Plastic or glass bottles, or disposable bottle bags? The choice is yours. Some parents keep a variety of baby bottle sizes and styles on hand for different purposes. For example, disposable bottle bags are handy when you're on the go and when washing facilities are limited. For convenience, bottles with disposable liners let you toss away the used liner when the feeding is done. Small-size bottles are perfect for holding 2- or 3-ounce feedings during the first weeks after delivery. Be cautious of bottles with cute shapes; they're often hard to clean.

Plastic baby bottles and sippy cups are no longer made with bisphenol A, or BPA. Questions were raised about the safety of this chemical, used to make a form of plastic called polycarbonate. If you are using older plastic bottles, you can avoid BPA by checking to make sure the recycling symbol on the bottom does not say #7 or PC (which stands for polycarbonate). Other bottle options include plastic bottles with disposable liners and glass bottles. If you’re concerned about breaking glass bottles, you might try silicone sleeves that go around a bottle to protect it if it’s dropped..

Baby-bottle nipples.

They come in many shapes and sizes. Choose nipples that match your baby's mouth size and developmental needs. A baby's comfort and ease of sucking are the criteria to use when choosing a nipple.

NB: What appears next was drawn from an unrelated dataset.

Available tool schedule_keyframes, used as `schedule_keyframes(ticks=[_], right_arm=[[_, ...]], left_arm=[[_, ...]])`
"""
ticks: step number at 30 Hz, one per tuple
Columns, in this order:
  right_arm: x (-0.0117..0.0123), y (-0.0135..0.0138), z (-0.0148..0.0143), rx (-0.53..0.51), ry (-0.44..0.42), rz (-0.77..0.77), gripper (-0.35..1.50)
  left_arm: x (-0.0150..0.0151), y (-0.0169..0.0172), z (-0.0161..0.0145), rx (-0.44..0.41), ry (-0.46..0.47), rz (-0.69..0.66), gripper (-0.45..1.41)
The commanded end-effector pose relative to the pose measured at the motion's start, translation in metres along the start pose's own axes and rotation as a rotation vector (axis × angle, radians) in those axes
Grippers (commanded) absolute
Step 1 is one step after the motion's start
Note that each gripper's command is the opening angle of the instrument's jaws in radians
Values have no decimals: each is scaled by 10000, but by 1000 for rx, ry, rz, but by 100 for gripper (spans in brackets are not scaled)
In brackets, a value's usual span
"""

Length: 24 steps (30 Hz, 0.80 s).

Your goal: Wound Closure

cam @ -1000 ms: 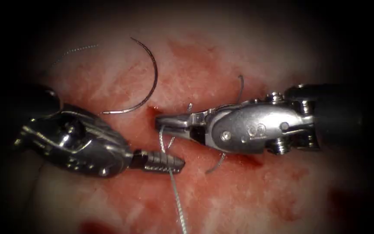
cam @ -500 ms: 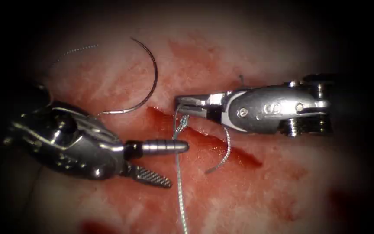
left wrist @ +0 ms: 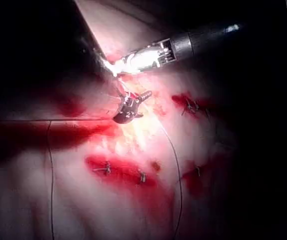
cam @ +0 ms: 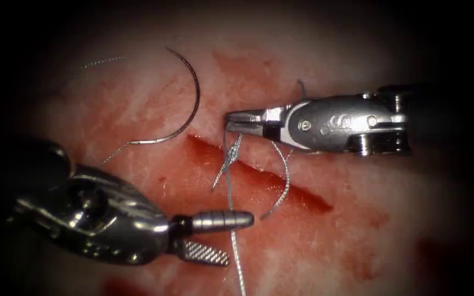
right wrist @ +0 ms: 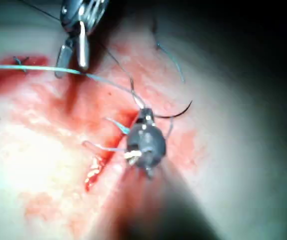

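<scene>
the right tool [cam: 231, 121] has its jaws closed on the thread [cam: 230, 181] just above the knot [cam: 230, 156], at the upper left end of the cut [cam: 259, 175]. the left tool [cam: 223, 238] has its jaws open and holds nothing; they sit below the cut, with the long strand running down between them, near the upper jaw. as a judgement, the risk lies in that loose strand: with one end gripped, the knot may slacken or ride off the cut, and a hard pull from the right tool could fray the thread or tear the tissue [cam: 314, 246] edge. a short free tail [cam: 283, 186] curls across the cut to the knot's right. the needle [cam: 185, 104] lies free on the tissue up and left of the cut, held by neither tool and not in the tissue.
</scene>
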Motion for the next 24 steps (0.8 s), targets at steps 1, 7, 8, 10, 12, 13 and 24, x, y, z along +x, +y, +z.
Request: schedule_keyframes(ticks=[1, 7, 8, 10, 12, 13, 24], right_arm=[[0, -3, 9, 2, 2, -2, -35], [2, 3, 7, 0, 1, 3, -35], [2, 3, 7, 0, 0, 3, -35], [2, 3, 7, 1, 0, 9, -35], [2, 4, 7, 0, 0, 10, -35], [2, 4, 7, 0, 0, 10, -35], [2, 4, 6, 1, 0, 10, -35]], left_arm=[[0, 8, 7, -2, 1, -2, 75], [2, 15, 12, -4, 15, 11, 74], [3, 17, 13, -3, 14, 18, 73], [3, 19, 15, -2, 15, 26, 73], [5, 21, 15, -2, 20, 39, 71], [6, 22, 16, -2, 20, 46, 70], [27, 33, 18, 34, 0, 39, -35]])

There are four basic baby-bottle nipple types: regular nipple with slow, medium or fast flow (the number and size of the holes will determine flow); nipple for very small or premature babies; orthodontic nipple, which imitates the shape of a human nipple during breastfeeding; and cleft palate nipple. A cleft palate nipple is meant for babies with a lip or palate problem that keeps them from sucking properly.

Keep bottle-feeding equipment in good condition:

  • Discard cracked or chipped bottles that could break and spill formula onto your baby. Toss scratched plastic bottles.
  • Replace nipples regularly, as they can become “gummy” or cracked with age. Check them by pulling the tip before each use.
  • Check the size of the opening on new nipples and then periodically as you use them. Formula should flow from the nipple in even drops — not a steady stream. If the milk flows too quickly, your baby could choke, so discard the nipple. If the milk flows too slowly for your baby, consider trying a nipple with more holes, designed for older babies.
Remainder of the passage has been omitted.